Start of Block
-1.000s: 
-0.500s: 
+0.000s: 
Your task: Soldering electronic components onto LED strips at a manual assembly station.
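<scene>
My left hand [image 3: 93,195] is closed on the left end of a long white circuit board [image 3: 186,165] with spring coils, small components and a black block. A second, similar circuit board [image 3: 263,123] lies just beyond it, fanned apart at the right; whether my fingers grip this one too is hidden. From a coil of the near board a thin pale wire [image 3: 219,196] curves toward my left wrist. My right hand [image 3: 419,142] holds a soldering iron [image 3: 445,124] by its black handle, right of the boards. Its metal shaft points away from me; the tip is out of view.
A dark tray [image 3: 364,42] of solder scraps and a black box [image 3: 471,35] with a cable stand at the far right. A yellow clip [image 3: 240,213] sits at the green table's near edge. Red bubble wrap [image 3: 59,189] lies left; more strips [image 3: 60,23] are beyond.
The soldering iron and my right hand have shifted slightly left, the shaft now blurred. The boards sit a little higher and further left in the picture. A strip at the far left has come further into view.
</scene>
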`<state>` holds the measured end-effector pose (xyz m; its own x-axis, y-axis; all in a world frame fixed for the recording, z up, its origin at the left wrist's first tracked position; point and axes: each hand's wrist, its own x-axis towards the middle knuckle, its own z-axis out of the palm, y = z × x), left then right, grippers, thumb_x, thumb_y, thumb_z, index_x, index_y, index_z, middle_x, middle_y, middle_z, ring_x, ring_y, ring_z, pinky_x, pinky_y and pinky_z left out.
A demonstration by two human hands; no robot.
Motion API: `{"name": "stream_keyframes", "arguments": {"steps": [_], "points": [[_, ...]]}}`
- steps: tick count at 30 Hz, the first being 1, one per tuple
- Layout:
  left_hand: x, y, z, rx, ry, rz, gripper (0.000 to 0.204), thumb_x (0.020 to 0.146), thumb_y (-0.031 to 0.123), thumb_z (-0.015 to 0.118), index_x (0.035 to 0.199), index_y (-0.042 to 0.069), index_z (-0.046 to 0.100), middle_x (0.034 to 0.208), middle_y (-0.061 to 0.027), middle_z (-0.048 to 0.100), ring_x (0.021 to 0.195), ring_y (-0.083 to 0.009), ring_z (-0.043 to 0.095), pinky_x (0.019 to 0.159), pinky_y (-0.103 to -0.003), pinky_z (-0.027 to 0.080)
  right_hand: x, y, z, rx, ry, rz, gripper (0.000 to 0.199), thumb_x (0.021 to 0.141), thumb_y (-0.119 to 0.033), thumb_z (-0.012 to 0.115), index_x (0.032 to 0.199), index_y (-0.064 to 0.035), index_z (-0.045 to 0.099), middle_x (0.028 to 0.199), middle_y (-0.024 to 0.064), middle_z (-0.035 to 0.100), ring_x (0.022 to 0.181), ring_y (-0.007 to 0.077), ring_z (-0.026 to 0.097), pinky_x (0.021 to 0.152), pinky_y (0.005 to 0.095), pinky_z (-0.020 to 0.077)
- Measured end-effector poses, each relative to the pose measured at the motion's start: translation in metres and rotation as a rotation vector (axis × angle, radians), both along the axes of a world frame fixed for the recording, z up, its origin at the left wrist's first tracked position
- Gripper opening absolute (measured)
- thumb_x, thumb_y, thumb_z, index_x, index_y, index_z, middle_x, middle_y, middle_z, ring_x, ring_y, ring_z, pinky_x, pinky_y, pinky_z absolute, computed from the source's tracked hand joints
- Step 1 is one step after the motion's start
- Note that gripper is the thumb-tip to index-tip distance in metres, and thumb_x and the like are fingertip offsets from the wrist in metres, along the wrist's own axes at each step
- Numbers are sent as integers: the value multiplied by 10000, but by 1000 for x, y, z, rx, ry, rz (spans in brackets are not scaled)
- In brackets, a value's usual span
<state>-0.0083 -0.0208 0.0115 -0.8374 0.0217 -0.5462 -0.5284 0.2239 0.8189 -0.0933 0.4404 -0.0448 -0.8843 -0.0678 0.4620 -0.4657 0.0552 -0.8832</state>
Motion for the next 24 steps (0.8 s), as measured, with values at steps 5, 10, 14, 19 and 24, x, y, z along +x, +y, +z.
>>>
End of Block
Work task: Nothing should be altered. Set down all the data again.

Answer space:
-1.000s: 
-0.500s: 
+0.000s: 
Your task: Soldering electronic components onto LED strips at a manual assembly station.
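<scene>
My left hand [image 3: 93,195] is closed on the left end of a long white circuit board [image 3: 186,165] with spring coils, small components and a black block. A second, similar circuit board [image 3: 263,123] lies just beyond it, fanned apart at the right; whether my fingers grip this one too is hidden. From a coil of the near board a thin pale wire [image 3: 219,196] curves toward my left wrist. My right hand [image 3: 419,142] holds a soldering iron [image 3: 445,124] by its black handle, right of the boards. Its metal shaft points away from me; the tip is out of view.
A dark tray [image 3: 364,42] of solder scraps and a black box [image 3: 471,35] with a cable stand at the far right. A yellow clip [image 3: 240,213] sits at the green table's near edge. Red bubble wrap [image 3: 59,189] lies left; more strips [image 3: 60,23] are beyond.
The soldering iron and my right hand have shifted slightly left, the shaft now blurred. The boards sit a little higher and further left in the picture. A strip at the far left has come further into view.
</scene>
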`<state>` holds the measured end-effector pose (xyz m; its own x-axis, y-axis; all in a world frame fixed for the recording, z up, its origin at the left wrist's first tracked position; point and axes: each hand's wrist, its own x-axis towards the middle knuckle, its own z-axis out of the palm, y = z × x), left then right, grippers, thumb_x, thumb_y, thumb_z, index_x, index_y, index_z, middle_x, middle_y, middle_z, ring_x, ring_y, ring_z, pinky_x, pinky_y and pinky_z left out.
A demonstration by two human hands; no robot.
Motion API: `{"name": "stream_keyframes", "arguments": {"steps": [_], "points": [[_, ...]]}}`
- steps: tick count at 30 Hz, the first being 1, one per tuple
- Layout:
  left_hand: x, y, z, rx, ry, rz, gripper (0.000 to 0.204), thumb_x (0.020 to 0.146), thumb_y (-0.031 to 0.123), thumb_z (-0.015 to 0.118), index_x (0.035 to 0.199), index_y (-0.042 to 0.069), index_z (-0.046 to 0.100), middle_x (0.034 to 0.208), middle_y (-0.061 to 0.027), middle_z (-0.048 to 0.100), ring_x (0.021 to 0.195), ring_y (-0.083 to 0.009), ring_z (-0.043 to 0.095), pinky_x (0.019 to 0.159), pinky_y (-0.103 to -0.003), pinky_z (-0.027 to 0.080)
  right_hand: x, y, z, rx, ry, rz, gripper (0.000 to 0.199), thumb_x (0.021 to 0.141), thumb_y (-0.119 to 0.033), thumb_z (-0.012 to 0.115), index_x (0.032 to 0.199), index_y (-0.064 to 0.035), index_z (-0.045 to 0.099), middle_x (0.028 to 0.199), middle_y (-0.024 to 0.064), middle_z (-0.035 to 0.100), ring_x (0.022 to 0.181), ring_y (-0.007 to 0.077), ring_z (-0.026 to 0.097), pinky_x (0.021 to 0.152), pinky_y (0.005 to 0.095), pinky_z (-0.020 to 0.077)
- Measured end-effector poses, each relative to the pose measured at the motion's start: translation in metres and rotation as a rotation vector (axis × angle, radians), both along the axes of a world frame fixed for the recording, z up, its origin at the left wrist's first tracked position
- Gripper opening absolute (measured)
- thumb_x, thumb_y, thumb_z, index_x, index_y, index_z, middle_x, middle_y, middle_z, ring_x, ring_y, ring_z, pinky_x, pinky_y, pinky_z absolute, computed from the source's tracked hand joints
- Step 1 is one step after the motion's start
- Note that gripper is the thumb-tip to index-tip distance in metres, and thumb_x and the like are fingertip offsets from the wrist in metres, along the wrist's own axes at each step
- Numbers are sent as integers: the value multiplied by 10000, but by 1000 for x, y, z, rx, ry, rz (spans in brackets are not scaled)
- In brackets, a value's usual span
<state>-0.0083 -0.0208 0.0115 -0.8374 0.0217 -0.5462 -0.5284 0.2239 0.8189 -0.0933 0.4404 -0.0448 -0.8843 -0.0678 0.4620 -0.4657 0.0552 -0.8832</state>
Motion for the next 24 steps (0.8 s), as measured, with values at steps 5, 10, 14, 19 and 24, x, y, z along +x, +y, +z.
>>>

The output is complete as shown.